Exercise goal:
Reproduce the listing in full. Omit the pictures.

Given data:
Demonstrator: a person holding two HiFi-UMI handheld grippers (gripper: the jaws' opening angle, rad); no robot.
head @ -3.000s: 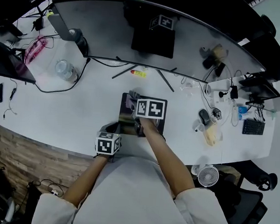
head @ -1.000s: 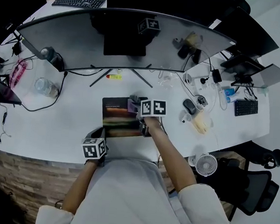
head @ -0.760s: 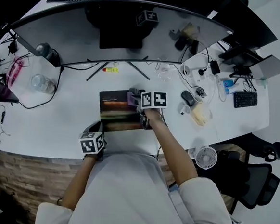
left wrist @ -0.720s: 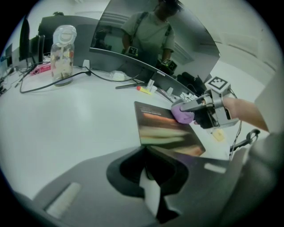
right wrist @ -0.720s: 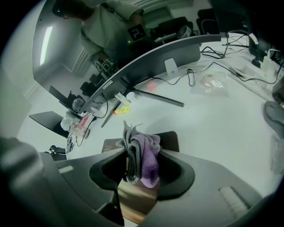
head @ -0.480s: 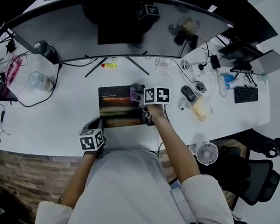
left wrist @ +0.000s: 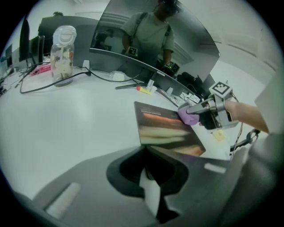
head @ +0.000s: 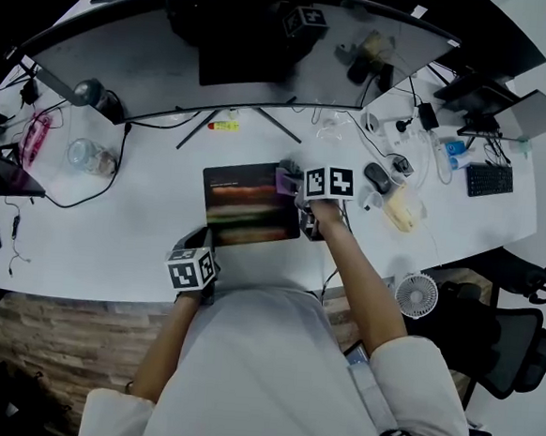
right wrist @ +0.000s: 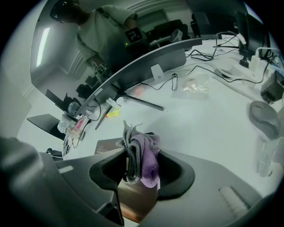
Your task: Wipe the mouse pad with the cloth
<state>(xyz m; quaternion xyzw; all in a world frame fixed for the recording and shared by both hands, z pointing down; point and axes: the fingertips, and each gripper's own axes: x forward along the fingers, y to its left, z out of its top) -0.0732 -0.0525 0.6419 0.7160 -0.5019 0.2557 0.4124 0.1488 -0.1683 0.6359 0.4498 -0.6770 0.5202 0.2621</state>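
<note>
The dark mouse pad with blurred colour bands lies flat on the white desk. My right gripper is shut on a bunched purple and grey cloth over the pad's far right corner. In the right gripper view the cloth hangs between the jaws of the right gripper, just above the pad. My left gripper sits at the pad's near left corner with its jaws shut. In the left gripper view the left gripper meets that corner of the pad; whether it pinches the pad is hidden.
A wide curved monitor spans the back of the desk, its stand legs behind the pad. A yellow marker, a clear jar, cables, a mouse and a small fan surround the work area.
My right gripper has carried the cloth from the middle of the pad to its far right corner. My left gripper has stayed at the near left corner.
</note>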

Exercise result:
Demonstrator: a person holding two HiFi-UMI handheld grippers (gripper: the jaws' opening angle, rad); no robot.
head @ -3.000s: 
head @ -1.000s: 
head @ -0.760s: 
left wrist @ -0.720s: 
right wrist @ -0.720s: 
head @ -0.480s: 
left wrist @ +0.000s: 
head @ +0.000s: 
right wrist @ +0.000s: 
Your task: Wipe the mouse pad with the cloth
<state>(xyz m; quaternion xyzw; all in a world frame fixed for the recording and shared by both hands, z pointing down; point and axes: the fingertips, and each gripper's own axes: x forward along the fingers, y to its left, z out of its top) -0.0732 -0.0525 0.6419 0.7160 -0.5019 0.2557 0.4124 0.1488 -0.1683 0.6359 0.4498 -0.6770 0.5202 0.2621</state>
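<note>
The dark mouse pad with blurred colour bands lies flat on the white desk. My right gripper is shut on a bunched purple and grey cloth over the pad's far right corner. In the right gripper view the cloth hangs between the jaws of the right gripper, just above the pad. My left gripper sits at the pad's near left corner with its jaws shut. In the left gripper view the left gripper meets that corner of the pad; whether it pinches the pad is hidden.
A wide curved monitor spans the back of the desk, its stand legs behind the pad. A yellow marker, a clear jar, cables, a mouse and a small fan surround the work area.
My right gripper has carried the cloth from the middle of the pad to its far right corner. My left gripper has stayed at the near left corner.
</note>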

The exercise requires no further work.